Daily Dose Of Jazz…

Jymie Merritt was born James Raleigh Merritt on May 3, 1926 in Philadelphia, Pennsylvania. His mother was a choral director, voice and piano teacher and his father a businessman and author. After serving in the U.S. Army during WWII from 1944 to 1946 he returned home to work for a short time in his father’s real estate business. After a brief flirtation with the clarinet he was inspired by a Duke Ellington recording featuring bassist Jimmy Blanton. Encouraged by his mother he studied with Philadelphia Orchestra double bassist Carl Torello and at the Ornstein School of Music

Over the course of his career Merritt has worked in jazz, R&B and blues.  In the early 1950s he toured with rock and roll pioneers Bullmoose Jackson and Chris Powell moving on to work with legendary bluesman B.B. King from 1955 to 1957. In 1957 he moved to Manhattan to work with Art Blakey and the Jazz Messengers featuring  his friend Benny Golson, as well as Bobby Timmons and Lee Morgan. He touring and recording with Blakey extended until 1962, when an unknown ailment forced him to stop touring.

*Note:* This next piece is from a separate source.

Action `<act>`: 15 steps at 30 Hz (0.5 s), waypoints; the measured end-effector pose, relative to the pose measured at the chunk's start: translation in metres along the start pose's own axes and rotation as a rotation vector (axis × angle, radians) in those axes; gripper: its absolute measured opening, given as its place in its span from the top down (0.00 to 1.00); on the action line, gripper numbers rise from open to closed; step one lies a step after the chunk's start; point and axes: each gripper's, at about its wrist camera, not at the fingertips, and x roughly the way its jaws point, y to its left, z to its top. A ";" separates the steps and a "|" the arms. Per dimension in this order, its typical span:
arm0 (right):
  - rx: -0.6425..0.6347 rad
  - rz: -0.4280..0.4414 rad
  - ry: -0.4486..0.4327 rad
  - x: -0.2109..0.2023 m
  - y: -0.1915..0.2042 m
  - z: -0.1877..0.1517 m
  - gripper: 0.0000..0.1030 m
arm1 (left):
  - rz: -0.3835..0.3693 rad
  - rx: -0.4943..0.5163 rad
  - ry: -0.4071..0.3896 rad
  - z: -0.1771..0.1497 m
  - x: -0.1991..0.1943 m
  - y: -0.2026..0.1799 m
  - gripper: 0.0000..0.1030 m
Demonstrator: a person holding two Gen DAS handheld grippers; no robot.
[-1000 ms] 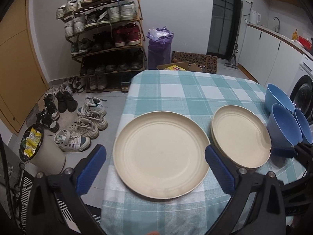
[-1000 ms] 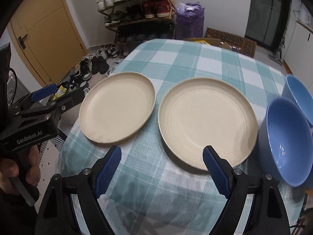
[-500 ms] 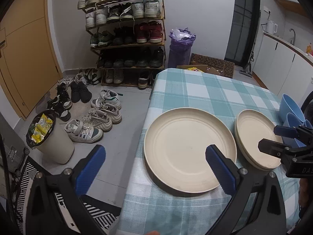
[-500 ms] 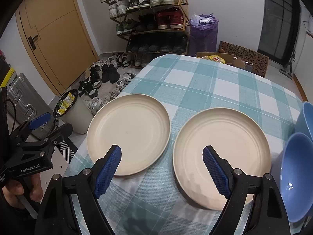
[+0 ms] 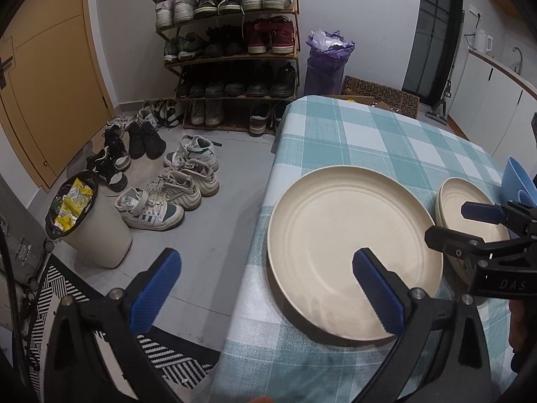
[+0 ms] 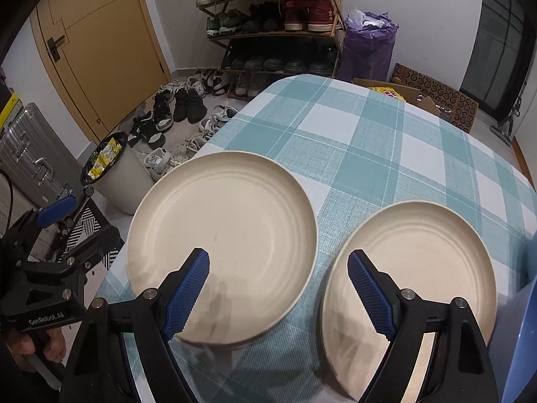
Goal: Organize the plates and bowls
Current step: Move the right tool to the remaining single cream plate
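At the right claw (image 6: 278,258): gapes wide, grips nothing, hangs low over the near rims of two cream plates, one blue pad above each. Looks, going by the task, like a line-up for lifting the left plate (image 6: 221,228) onto the right plate (image 6: 419,258).

At the left claw (image 5: 265,257): likewise stands wide and empty, straddles the edge of the counter (image 6: 369,127), one pad over the left plate's near side, the other out above the floor. Seems poised to take that rim from the outside.

On the checked cloth of the counter: both plates flat, side by side, just apart, close to the near edge and so within easy reach of either claw. On the right plate, in the left wrist view, a thicker-looking rim, possibly a stack; hard to tell. Beyond it, at the counter's right edge, blue bowls (image 5: 515,178) grouped close together, probably sorted already.

Reads "GenRobot.AI" on the left claw's black body, above the hand (image 6: 33,346) gripping its handle. Reads "DAS", then cuts off, on the right claw's body in the left wrist view.

Farther out: shoe rack (image 5: 231,43) against the wall, bin (image 5: 90,231) holding yellow packets, printing too small to read.
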 end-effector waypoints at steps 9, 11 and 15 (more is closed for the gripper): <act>0.017 0.007 0.054 0.034 -0.007 0.011 0.17 | 0.003 -0.014 0.057 -0.001 0.026 0.001 0.00; 0.017 0.001 0.058 0.037 -0.008 0.013 0.17 | 0.001 -0.012 0.067 0.000 0.029 0.001 0.01; 0.021 0.013 0.060 0.038 -0.007 0.018 0.18 | -0.009 -0.014 0.082 0.000 0.035 0.000 0.05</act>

By 1964 Merritt was back, working with the trumpeter and vocalist Chet Baker and is featured prominently in Baker’s unfinished autobiography published under the title As Though I Had Wings: The Lost Memoir. From 1965 to 1968 he worked with drummer, composer and activist Max Roach, not only in the rhythm section but as a composer, recording his Downbeat Magazine Critic Poll for Best Jazz Composer “Nommo” on Roach’s critically acclaimed 1966 Atlantic album The Drum Also Waltzes. He left in the late 1960s to work with Dizzy Gillespie and appear with him on the Dick Cavett Show.

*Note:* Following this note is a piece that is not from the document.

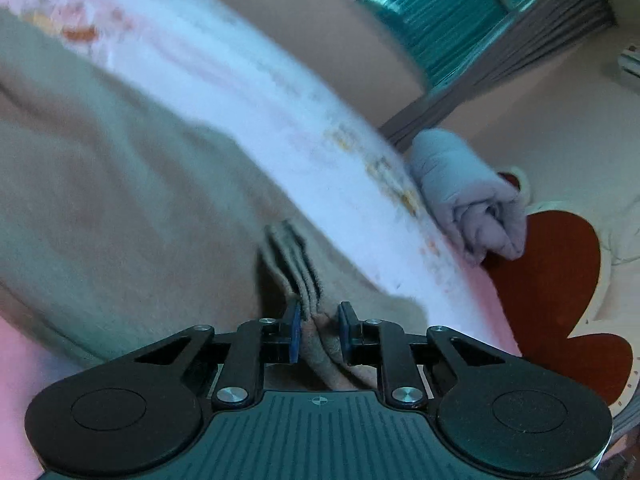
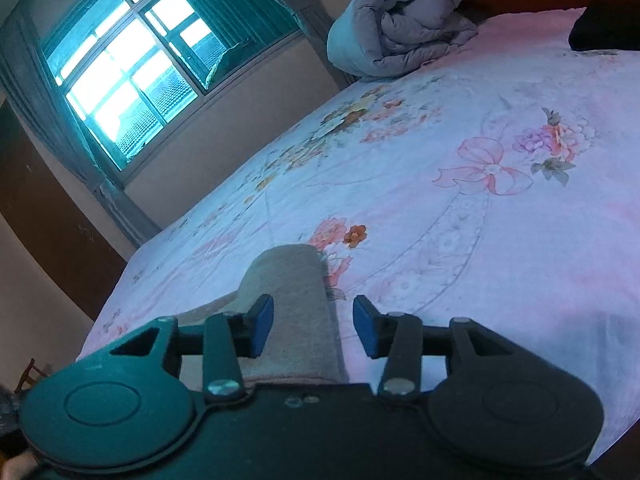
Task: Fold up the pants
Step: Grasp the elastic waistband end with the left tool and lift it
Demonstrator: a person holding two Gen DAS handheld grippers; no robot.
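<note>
The beige pants (image 1: 120,184) lie spread on the floral bed sheet (image 1: 248,92), filling the left of the left wrist view. My left gripper (image 1: 319,330) has a bunched, layered edge of the pants between its blue pads; the pads stand a little apart with the fabric filling the gap. In the right wrist view a folded end of the pants (image 2: 294,304) lies on the sheet (image 2: 460,200) between the jaws of my right gripper (image 2: 313,330), which stand wide open. The cloth touches the left pad (image 2: 260,326) only.
A rolled grey quilt (image 2: 400,20) sits at the head of the bed, also in the left wrist view (image 1: 464,192). A dark red headboard (image 1: 548,280) is behind it. A window with curtains (image 2: 132,64) lies beyond the bed's left edge. A dark object (image 2: 604,28) lies at the far right.
</note>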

One of Jymie most productive showcases as a composer was his reuniting recording of trumpeter Lee Morgan’s 1970 Blue Note release Live at the Lighthouse featuring his composition Absolutions that has become a jazz classic. In 1962 he formed and fronted the Forerunners with Odean Pope, Kenny Lowe, Donald Bailey and September Wrice and they evolved into a music cooperative exploring his system of chord inversions, harmonics, and unique approaches to composition and rehearsals, producing a lexicon of its own known as the Forerunner system or concept.

This group performed regularly in and around Philadelphia for five years, until he joined Roach’s band. Pope would also join Roach’s band, playing with him into the 1970s. Forerunner was on and off periodically from the 1960s through the 1980s, depending on what band Merritt was playing with at the time as well as how his health was. Of the second incarnation in 1982 saxophonist Bobby Zankel, Alan Nelson, Odean Pope, Julian Pressley, Colmore Duncan and Warren McLendon. Approaching his 90th birthday Merritt continues to rehearse and perform with the current incarnation of The Forerunners, many of whom have been with the ensemble from its inception.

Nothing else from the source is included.